Saudi Deputy Crown Prince Mohammed bin Salman ordered ISIS to commit a terrorist attack in Iran’s capital, Tehran – a senior political analyst claims.
According to Professor Tim Anderson, Saudi Arabia sent ISIS militants into Tehran in order to seek revenge against the Iranian government.
“There can be no doubt that Riyadh sent its proxy gangs into Tehran, just as the Wahhabi prince threatened,” Tim Anderson said in an interview with the Tasnim News Agency.
“There can be little doubt that the ISIS attacks on Tehran were ordered directly by the 31 year-old Saudi prince, described by British journalist Patrick Cockburn as having a reputation for impulsiveness, aggression and poor judgment,” he claims.
Tasnimnews.com reports: Professor Tim Anderson is a distinguished author and senior lecturer of political economy at the University of Sydney, Australia. Author of the ‘The Dirty War on Syria’, he has been largely published on various issues particularly the Syrian crisis.
The following is the full text of the interview:
Tasnim: As you know, on Wednesday, terrorists launched simultaneous attacks on Iran’s parliament building in downtown Tehran and on the mausoleum of Imam Khomeini, south of the city. The attacks that killed 17 Iranians and wounded dozens more were claimed by Daesh (ISIL or ISIS) terrorist group. What do you think about these attacks and what is the reason behind such terror acts in Iran?
Anderson: The June 7 terrorist attacks on Iran’s parliament and the Imam Khomeini mausoleum followed explicit threats by Saudi prince Mohammed bin Salman in early May, threats which were followed by the visit of US President Trump to Riyadh a few days later. Almost simultaneous with the terrorism came the Saudi attack on Qatar, supposedly for its new and modest opening of relations with Iran. There can be little doubt that the ISIS attacks on Tehran were ordered directly by the 31 year-old Saudi prince, described by British journalist Patrick Cockburn as having “a reputation for impulsiveness, aggression and poor judgment”. DAESH-ISIS after all is little more than a trademark for just one of the sectarian mercenary groups run by Riyadh. The motivation for the aggression against Iran and the move on Qatar seems to be a display of imagined power, a rash attempt to discipline Saudi allies and a wish to prove to his US masters (after gaining implicit or explicit permission) that the Saud family and its gangs still have relevance in the region. Iran’s Foreign Minister Mohammad Javad Zarif, commenting on the terrorist’s choice of Iran’s parliament, said: “proxies attack what their masters despise most: the seat of democracy”. Of course there is no parliament in Saudi Arabia.

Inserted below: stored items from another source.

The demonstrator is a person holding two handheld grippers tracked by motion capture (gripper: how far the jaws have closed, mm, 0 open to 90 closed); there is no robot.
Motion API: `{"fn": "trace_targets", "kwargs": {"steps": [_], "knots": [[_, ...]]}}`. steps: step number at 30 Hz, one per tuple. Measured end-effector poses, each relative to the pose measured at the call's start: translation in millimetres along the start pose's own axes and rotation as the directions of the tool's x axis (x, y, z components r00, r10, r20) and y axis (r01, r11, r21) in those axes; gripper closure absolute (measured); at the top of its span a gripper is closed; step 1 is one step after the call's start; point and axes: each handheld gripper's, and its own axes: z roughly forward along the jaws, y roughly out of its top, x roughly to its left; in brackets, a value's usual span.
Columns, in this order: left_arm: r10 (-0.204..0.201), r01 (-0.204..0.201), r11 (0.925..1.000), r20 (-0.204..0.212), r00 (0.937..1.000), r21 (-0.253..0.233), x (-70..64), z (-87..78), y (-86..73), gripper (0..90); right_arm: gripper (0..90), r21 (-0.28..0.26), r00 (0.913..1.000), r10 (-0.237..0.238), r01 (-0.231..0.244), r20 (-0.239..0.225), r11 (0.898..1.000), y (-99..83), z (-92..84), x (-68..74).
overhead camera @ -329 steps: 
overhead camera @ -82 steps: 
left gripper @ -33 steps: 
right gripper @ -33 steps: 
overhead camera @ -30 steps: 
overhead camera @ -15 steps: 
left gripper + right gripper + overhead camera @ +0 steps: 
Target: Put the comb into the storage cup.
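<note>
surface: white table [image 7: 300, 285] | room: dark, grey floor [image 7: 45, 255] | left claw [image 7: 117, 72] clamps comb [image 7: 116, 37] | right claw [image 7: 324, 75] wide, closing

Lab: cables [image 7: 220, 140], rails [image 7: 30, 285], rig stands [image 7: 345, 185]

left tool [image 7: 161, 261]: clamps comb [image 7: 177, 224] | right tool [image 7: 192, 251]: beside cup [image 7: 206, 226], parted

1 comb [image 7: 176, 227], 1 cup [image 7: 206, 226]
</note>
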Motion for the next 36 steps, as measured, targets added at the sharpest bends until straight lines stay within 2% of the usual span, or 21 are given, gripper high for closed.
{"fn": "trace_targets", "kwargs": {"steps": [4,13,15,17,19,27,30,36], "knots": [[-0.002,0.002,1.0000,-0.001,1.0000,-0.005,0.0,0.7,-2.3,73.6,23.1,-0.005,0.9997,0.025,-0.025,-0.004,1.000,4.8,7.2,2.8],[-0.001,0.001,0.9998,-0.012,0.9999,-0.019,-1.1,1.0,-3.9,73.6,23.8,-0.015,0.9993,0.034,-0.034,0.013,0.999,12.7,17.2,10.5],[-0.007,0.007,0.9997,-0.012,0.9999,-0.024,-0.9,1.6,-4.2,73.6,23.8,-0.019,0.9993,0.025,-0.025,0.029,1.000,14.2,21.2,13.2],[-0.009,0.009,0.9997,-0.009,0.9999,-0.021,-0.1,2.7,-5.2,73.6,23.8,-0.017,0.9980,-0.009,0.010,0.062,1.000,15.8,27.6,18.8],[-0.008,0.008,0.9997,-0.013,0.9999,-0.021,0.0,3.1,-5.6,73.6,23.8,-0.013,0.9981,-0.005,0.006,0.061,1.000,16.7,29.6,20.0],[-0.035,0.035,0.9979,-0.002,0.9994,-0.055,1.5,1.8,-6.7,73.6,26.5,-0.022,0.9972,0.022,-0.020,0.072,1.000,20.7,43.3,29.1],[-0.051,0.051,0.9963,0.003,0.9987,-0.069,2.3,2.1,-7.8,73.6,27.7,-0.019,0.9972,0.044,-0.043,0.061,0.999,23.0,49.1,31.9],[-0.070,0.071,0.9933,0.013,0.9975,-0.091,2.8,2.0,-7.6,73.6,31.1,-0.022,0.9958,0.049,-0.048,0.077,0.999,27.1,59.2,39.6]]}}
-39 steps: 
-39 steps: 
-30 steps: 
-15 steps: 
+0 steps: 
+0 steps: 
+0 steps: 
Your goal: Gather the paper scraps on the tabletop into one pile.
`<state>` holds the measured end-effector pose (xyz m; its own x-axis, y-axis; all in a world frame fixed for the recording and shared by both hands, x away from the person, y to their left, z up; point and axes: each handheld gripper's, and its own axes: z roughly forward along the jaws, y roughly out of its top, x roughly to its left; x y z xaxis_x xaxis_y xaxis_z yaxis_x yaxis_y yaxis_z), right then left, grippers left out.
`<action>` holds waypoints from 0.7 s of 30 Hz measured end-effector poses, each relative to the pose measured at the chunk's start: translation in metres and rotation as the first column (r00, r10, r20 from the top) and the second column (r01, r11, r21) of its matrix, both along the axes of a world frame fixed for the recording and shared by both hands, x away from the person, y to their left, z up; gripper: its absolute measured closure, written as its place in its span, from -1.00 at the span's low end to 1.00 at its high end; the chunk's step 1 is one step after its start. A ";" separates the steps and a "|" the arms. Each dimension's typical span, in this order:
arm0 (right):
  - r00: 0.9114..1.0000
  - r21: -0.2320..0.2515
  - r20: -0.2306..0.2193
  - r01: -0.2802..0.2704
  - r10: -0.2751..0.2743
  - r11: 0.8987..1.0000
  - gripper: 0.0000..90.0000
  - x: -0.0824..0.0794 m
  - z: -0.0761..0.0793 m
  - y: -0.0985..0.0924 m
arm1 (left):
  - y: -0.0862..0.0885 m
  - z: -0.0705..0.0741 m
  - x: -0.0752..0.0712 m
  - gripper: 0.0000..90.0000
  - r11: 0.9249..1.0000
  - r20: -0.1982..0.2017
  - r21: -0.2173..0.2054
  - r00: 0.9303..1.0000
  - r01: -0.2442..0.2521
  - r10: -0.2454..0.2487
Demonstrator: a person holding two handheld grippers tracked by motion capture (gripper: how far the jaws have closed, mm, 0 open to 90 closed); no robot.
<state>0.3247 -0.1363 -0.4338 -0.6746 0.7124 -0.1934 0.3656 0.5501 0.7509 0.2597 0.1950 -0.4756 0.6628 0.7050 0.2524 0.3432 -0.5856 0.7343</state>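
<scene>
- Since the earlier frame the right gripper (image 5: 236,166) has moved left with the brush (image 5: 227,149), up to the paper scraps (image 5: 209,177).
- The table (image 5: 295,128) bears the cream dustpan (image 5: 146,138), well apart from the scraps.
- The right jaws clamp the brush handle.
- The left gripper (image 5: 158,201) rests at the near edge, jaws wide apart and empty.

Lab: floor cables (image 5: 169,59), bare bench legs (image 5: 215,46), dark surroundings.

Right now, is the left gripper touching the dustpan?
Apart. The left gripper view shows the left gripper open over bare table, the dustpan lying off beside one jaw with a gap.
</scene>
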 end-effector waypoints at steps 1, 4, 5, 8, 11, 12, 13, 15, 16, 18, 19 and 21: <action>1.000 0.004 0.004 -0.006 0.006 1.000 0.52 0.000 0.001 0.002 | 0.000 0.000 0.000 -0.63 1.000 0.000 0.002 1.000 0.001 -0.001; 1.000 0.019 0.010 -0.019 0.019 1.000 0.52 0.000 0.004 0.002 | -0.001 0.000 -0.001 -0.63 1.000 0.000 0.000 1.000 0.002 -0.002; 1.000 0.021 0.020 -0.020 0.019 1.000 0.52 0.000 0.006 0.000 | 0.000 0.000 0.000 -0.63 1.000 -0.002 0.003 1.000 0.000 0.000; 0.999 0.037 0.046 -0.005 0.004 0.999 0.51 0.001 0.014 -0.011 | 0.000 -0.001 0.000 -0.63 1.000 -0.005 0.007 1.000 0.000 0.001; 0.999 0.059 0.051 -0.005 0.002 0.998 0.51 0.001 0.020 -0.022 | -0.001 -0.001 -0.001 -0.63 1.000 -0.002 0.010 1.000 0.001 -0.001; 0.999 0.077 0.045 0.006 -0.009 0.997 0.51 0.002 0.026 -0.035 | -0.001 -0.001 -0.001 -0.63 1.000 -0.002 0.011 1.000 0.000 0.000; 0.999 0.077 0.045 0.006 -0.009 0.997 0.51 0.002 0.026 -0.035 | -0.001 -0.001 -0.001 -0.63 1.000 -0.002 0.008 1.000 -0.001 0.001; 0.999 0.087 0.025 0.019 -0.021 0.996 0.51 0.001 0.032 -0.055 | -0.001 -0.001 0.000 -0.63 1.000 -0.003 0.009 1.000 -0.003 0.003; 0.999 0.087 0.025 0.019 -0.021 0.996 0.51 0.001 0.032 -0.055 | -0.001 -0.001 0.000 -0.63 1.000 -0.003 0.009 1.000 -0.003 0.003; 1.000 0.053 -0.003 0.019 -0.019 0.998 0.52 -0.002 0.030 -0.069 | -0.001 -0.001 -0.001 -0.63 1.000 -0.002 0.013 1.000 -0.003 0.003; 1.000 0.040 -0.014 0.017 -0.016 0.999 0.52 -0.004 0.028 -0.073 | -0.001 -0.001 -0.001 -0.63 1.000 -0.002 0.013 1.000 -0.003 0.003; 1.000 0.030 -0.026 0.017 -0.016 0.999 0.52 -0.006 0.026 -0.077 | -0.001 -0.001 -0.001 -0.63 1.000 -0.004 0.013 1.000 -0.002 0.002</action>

Tasnim: Saudi officials have repeatedly threatened Iran with military action. Recently, Saudi Deputy Crown Prince and Defense Minister Mohammed bin Salman said, “We will work to have the battle in Iran rather than in Saudi Arabia.” Do you believe that Riyadh was behind the attacks?
Anderson: There can be no doubt that Riyadh sent its proxy gangs into Tehran, just as the Wahhabi prince threatened.
Tasnim: It is no secret that the Daesh terrorist group, which claims to be Islamic but whose actions are anything but, has been created and massively supported by certain Western countries, particularly the US. How do you see Washington’s role in Tehran terror attacks?
Anderson: The Saudis cannot use a single bullet of the tens of billions of dollars of weapons they purchase from the US without explicit permission from Washington. The US boasts of law and agencies which regulate the use and ‘re-export’ of all its weapons. Further, President Trump, in his crude manner, when pretending to express public sympathy with the Iranian people, effectively said “you deserved it”. If there were a court of law for such crimes Donald Trump would be indicted as an accessory to the Wahhabi prince.
Tasnim: Generally, what objectives is the US government trying to achieve in the Middle East region?
Anderson: That is not clear, as the US is losing its war on Syria, is running out of options in Iraq and the US-backed Saudi aggression against Yemen, while immensely destructive, is not gaining strategic ground. Trump seemed to understand much of this last year; but since he came to the presidency his practice seems to have been captured by old-school cold warriors. Trump himself seems to have become a mouthpiece for others in the ‘deep state’. The original plan was to eliminate all the independent states of the region, under the Bush-regime’s declared vision of a ‘New Middle East’. That plan seemed to be gaining some ground with the invasions of Afghanistan and Iraq, and the destruction of Libya. But Israel’s 2006 attempt to subjugate Lebanon failed, as did the coordinated ‘disarmament’ operation against Iran. In my view Syria’s resistance and resurgence, and the regional alliance forged by this long war, really signals the collapse of Washington’s dream for a US-dominated ‘New Middle East’.